:: Data items ::
<<<<

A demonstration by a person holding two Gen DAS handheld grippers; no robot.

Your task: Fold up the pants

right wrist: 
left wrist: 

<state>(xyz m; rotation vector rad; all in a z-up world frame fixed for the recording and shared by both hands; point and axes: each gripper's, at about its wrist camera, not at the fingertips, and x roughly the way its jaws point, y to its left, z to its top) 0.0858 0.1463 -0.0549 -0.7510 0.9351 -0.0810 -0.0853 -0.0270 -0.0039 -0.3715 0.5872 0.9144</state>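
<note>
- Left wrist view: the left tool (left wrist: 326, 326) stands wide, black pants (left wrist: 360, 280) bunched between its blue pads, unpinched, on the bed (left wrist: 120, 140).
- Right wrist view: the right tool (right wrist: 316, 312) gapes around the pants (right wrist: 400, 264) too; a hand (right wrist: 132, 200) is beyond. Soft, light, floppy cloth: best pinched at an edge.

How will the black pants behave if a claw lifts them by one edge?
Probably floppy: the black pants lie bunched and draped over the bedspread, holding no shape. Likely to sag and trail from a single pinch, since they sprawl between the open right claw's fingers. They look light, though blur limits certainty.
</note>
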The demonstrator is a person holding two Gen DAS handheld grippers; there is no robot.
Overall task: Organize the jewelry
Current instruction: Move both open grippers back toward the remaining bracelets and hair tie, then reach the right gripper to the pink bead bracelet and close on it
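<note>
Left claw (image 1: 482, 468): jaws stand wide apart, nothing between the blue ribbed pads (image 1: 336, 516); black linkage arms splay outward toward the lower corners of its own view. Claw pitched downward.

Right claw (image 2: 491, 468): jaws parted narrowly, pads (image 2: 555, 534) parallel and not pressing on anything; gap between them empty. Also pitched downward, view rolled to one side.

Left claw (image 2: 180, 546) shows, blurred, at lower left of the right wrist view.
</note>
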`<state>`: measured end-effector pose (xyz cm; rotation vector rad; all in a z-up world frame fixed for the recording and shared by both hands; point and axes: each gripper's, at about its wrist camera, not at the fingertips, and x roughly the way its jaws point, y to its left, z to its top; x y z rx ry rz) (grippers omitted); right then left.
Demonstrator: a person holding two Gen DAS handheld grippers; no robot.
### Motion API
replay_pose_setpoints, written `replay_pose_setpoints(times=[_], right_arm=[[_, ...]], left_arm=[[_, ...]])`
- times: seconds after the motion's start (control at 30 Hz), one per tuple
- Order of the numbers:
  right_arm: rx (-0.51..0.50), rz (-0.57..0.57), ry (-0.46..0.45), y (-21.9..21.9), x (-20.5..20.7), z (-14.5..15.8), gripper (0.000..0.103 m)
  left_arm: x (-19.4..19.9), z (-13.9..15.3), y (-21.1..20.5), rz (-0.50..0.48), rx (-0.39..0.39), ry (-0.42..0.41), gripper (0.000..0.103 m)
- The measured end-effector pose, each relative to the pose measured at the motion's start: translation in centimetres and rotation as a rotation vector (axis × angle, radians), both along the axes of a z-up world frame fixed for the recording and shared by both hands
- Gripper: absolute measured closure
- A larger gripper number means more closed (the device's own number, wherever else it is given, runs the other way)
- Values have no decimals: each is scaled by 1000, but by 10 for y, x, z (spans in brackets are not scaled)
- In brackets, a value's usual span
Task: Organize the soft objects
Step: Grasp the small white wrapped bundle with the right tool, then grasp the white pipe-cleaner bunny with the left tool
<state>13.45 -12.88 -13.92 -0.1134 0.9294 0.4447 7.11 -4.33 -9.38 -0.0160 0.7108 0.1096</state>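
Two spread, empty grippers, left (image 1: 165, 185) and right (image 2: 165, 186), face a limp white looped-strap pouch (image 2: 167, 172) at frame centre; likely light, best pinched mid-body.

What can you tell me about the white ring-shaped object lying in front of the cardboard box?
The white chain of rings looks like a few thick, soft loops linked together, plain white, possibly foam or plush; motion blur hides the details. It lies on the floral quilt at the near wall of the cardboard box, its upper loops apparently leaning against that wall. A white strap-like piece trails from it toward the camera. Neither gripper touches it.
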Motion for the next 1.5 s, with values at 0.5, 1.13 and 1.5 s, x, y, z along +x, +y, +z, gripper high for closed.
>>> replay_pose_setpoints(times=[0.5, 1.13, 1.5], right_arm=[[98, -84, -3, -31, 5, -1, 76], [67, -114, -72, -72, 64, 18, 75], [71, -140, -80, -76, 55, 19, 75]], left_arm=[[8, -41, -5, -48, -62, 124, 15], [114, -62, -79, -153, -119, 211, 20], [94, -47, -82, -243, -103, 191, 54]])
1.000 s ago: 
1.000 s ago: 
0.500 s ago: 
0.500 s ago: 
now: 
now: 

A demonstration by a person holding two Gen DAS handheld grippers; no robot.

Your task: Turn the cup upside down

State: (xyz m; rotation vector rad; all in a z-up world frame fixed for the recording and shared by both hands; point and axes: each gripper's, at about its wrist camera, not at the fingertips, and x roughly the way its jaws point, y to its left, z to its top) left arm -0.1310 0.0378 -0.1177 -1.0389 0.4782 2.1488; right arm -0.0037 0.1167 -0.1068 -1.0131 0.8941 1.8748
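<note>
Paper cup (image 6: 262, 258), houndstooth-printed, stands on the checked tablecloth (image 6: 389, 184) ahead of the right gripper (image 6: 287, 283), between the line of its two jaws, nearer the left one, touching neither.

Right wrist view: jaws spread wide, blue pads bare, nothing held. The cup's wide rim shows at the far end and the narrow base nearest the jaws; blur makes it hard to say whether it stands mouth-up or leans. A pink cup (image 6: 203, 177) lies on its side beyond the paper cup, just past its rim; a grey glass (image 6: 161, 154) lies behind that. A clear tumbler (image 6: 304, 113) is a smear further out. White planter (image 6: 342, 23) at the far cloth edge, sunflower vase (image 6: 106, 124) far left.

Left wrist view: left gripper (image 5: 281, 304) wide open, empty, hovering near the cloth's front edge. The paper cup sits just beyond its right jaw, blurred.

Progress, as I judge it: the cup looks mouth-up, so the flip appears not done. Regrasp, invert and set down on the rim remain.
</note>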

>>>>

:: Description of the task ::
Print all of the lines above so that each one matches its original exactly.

:: Task output ::
A demonstration by a person holding two Gen DAS handheld grippers; no robot.

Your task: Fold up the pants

right wrist: 
left wrist: 

<state>(xyz m; rotation vector rad; all in a z-up world frame fixed for the recording and shared by both hands; point and axes: each gripper's, at about its wrist camera, not at the fingertips, and x roughly the way its jaws point, y to its left, z to its top) 0.0858 0.1463 -0.0549 -0.7510 0.9351 -0.0810 -0.0853 -0.0270 -0.0039 -0.3715 0.5872 0.9144</state>
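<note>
- Left wrist view: the left tool (left wrist: 326, 326) stands wide, black pants (left wrist: 360, 280) bunched between its blue pads, unpinched, on the bed (left wrist: 120, 140).
- Right wrist view: the right tool (right wrist: 316, 312) gapes around the pants (right wrist: 400, 264) too; a hand (right wrist: 132, 200) is beyond. Soft, light, floppy cloth: best pinched at an edge.

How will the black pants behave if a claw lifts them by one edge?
Probably floppy: the black pants lie bunched and draped over the bedspread, holding no shape. Likely to sag and trail from a single pinch, since they sprawl between the open right claw's fingers. They look light, though blur limits certainty.
</note>
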The demonstrator is a person holding two Gen DAS handheld grippers; there is no robot.
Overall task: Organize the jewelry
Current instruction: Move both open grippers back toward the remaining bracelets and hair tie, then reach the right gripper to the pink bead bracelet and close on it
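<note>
Left claw (image 1: 482, 468): jaws stand wide apart, nothing between the blue ribbed pads (image 1: 336, 516); black linkage arms splay outward toward the lower corners of its own view. Claw pitched downward.

Right claw (image 2: 491, 468): jaws parted narrowly, pads (image 2: 555, 534) parallel and not pressing on anything; gap between them empty. Also pitched downward, view rolled to one side.

Left claw (image 2: 180, 546) shows, blurred, at lower left of the right wrist view.
</note>
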`<state>`: measured end-effector pose (xyz cm; rotation vector rad; all in a z-up world frame fixed for the recording and shared by both hands; point and axes: each gripper's, at about its wrist camera, not at the fingertips, and x roughly the way its jaws point, y to its left, z to its top; x y z rx ry rz) (grippers omitted); right then left.
Demonstrator: a person holding two Gen DAS handheld grippers; no robot.
### Motion API
replay_pose_setpoints, written `replay_pose_setpoints(times=[_], right_arm=[[_, ...]], left_arm=[[_, ...]])`
- times: seconds after the motion's start (control at 30 Hz), one per tuple
- Order of the numbers:
  right_arm: rx (-0.51..0.50), rz (-0.57..0.57), ry (-0.46..0.45), y (-21.9..21.9), x (-20.5..20.7), z (-14.5..15.8), gripper (0.000..0.103 m)
  left_arm: x (-19.4..19.9), z (-13.9..15.3), y (-21.1..20.5), rz (-0.50..0.48), rx (-0.39..0.39), ry (-0.42..0.41), gripper (0.000..0.103 m)
- The measured end-effector pose, each relative to the pose measured at the motion's start: translation in centimetres and rotation as a rotation vector (axis × angle, radians), both along the axes of a z-up world frame fixed for the recording and shared by both hands
- Gripper: absolute measured closure
- A larger gripper number means more closed (the device's own number, wherever else it is given, runs the other way)
- Values have no decimals: each is scaled by 1000, but by 10 for y, x, z (spans in brackets are not scaled)
- In brackets, a value's usual span
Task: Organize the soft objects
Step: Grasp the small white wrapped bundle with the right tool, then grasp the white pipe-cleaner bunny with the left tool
<state>13.45 -12.88 -13.92 -0.1134 0.9294 0.4447 7.11 -4.33 -9.38 -0.0160 0.7108 0.1096</state>
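Two spread, empty grippers, left (image 1: 165, 185) and right (image 2: 165, 186), face a limp white looped-strap pouch (image 2: 167, 172) at frame centre; likely light, best pinched mid-body.

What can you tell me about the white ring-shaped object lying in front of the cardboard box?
The white chain of rings looks like a few thick, soft loops linked together, plain white, possibly foam or plush; motion blur hides the details. It lies on the floral quilt at the near wall of the cardboard box, its upper loops apparently leaning against that wall. A white strap-like piece trails from it toward the camera. Neither gripper touches it.
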Motion for the next 1.5 s, with values at 0.5, 1.13 and 1.5 s, x, y, z along +x, +y, +z, gripper high for closed.
>>> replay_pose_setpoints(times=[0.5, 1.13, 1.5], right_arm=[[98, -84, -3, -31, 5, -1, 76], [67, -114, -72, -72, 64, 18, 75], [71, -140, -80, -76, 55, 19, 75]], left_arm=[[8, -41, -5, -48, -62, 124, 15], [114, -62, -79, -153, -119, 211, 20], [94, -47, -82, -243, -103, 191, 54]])
1.000 s ago: 
1.000 s ago: 
0.500 s ago: 
0.500 s ago: 
now: 
now: 

A demonstration by a person holding two Gen DAS handheld grippers; no robot.

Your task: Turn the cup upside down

State: (xyz m; rotation vector rad; all in a z-up world frame fixed for the recording and shared by both hands; point and axes: each gripper's, at about its wrist camera, not at the fingertips, and x roughly the way its jaws point, y to its left, z to its top) left arm -0.1310 0.0378 -0.1177 -1.0389 0.4782 2.1488; right arm -0.0037 0.1167 -0.1068 -1.0131 0.8941 1.8748
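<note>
Paper cup (image 6: 262, 258), houndstooth-printed, stands on the checked tablecloth (image 6: 389, 184) ahead of the right gripper (image 6: 287, 283), between the line of its two jaws, nearer the left one, touching neither.

Right wrist view: jaws spread wide, blue pads bare, nothing held. The cup's wide rim shows at the far end and the narrow base nearest the jaws; blur makes it hard to say whether it stands mouth-up or leans. A pink cup (image 6: 203, 177) lies on its side beyond the paper cup, just past its rim; a grey glass (image 6: 161, 154) lies behind that. A clear tumbler (image 6: 304, 113) is a smear further out. White planter (image 6: 342, 23) at the far cloth edge, sunflower vase (image 6: 106, 124) far left.

Left wrist view: left gripper (image 5: 281, 304) wide open, empty, hovering near the cloth's front edge. The paper cup sits just beyond its right jaw, blurred.

Progress, as I judge it: the cup looks mouth-up, so the flip appears not done. Regrasp, invert and set down on the rim remain.
</note>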

The exercise ends with this answer.